Très tôt Bachir Gemayel entame les ruptures. D’abord contre son propre parti en créant les Forces Libanaises. Dans celles-ci ou en tant de guerres, le besoin d’un chef fort est nécessaire, il en remplit le rôle. Mais en même temps il multiplie les centres de décisions autonomes qu’il confie à la compétence de la société civile. Il rejette le système politique de compromission depuis l’indépendance qui n’a fait que sursoir la déflagration. La formule de 48 dit-il est morte et il faut en finir avec cet « état basse-cour » à laquelle sa généalogie politique ascendante était un des piliers.

 Il justifie sa collaboration avec Israël par le besoin désespéré d’acheter des armes au moment où il se retrouvait seul. La France l’accusait de provoquer l’armée syrienne, l’Europe n’avait de sympathie que pour les islamo-progressistes (nous aimerions les entendre aujourd’hui !) l’Amérique le traitait de chef de bande et le monde arabe, sans exception, soutient et arme sans compter ses adversaires. Évidemment cette justification de la collaboration n’a aucune valeur aux yeux des champions vertueux de la cause palestinienne. Mais au-delà de la querelle sur l’opportunité politique de cette collaboration, c’était la rupture avec l’hypocrisie d’antan et actuelle que l’on doit retenir. D’abord contrairement à son parti d’origine, il assume de dîner avec le diable, Israël, et même avec une fourchette très courte. En même temps il déclare franchement vouloir interdire à l’OLP d’utiliser le territoire Libanais pour attaquer Israël ce qui justifie les répliques meurtrières de celle-ci. Les Arabes lui reprochent de vouloir contenir l’OLP, alors qu’eux même les ont sur leurs territoires désarmés et interdisent tout acte de résistance ! Il reconnait sa collaboration avec Israël, alors que d’autres vont le faire, mais ne l’avouent pas (excepté les Égyptiens et les Jordaniens, mais plus tard). Aujourd’hui les vierges les plus farouches, pures de tout contact avec les sionistes sont les Iraniens et leurs satellites. Ce n’est qu’hypocrisie. Quand on se noie, on s’accroche à n’importe quelle bouée. C’est ce qu’a fait l’Imam Khomeiny pendant la guerre contre l’Irak quand, en mauvaise posture il achète des armes à Israël par une opération triangulaire dont le troisième côté est l’Amérique, Le Grand Satan, représenté par le Colonel Oliver North rendu célèbre par l’Irangate. Ce même Iran qui a déjà sacrifié plus de 1500 libanais en Syrie pour éradiquer les takfiristes, alors que des dirigeants d’Al-Qaida et leurs familles ont trouvé refuge à Téhéran (2) !

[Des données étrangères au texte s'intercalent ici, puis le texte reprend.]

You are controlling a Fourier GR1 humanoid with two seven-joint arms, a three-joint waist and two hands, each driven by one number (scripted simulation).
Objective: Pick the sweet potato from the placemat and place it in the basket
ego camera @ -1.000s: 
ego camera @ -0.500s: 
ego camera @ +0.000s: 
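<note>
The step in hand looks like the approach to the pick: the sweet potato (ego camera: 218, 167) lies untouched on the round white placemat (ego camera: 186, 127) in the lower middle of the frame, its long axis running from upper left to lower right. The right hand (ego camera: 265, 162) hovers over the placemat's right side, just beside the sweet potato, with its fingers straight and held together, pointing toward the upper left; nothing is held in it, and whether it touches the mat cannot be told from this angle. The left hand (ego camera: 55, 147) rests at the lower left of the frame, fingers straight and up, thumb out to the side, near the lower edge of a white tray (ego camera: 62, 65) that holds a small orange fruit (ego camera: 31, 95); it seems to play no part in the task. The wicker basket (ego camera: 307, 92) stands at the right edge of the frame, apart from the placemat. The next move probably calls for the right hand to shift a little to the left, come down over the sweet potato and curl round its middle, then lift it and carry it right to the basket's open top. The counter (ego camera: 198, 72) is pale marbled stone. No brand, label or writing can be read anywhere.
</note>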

L’ultime rupture de Bachir Gemayel fut celle des deux dernières années de sa vie. Rompant avec l’idéologie des ultras de son camp qui envisageaient un foyer national chrétien dans le cadre d’une alliance des minorités (dont Israël), il se donne pour père politique le président Elias Sarkis qui le convainc qu’il peut être le président de tous les libanais et construire la nation des citoyens.

Il va commettre cependant une faute impardonnable. Voulant punir les assassins de ses partisans au Liban-Nord, l’équipée sera sanglante. Même si le massacre de Toni Frangié et de sa famille n’était pas un objectif, il en porte la responsabilité. La guerre même la plus justifiée est un avilissement de la nature humaine. Claudio Magris écrit sur Marc Aurèle « Il connaissait aussi cette égalité, cette parité de tous les humains, en vertu de laquelle un vainqueur des Sarmates aussi est un assassin, comme tous ceux qui tuent » (3). À travers l’histoire aucun combattant, aucun chef de guerre n’y a échappé.

Cependant Bachir Gemayel, reste ce dissident qui dérange. Il a montré une voie de rupture qui aurait pu porter des fruits et reconstruire la République. Ne l’oublions pas, abasourdis par les vociférations de ceux qu’ils irritent, ses contempteurs, ceux dont il a dénoncé l’hypocrisie.  Ne l’oublions pas, enfiévré par les témoignages de fidélité de ses laudateurs, ceux qui se réclament de son héritage politique, mais qui ont tôt fait de colmater la rupture qu’il avait initiée en retournant à la politique de la « basse-cour ».

Amine Issa

16/09/2018

 

1-      Après nous le déluge, Peter Sloterdijk, Payot

2-      http://www.reuters.com/article/us-usa-sanctions-militants-iran/u-s-blacklists-three-al-qaeda-members-living-in-iran-idUSKCN1002VK & http://edition.cnn.com/2013/03/10/opinion/bergen-iran-al-qaeda/index.html

3-      Danube, Claudio Magris, L’arpenteur page 259.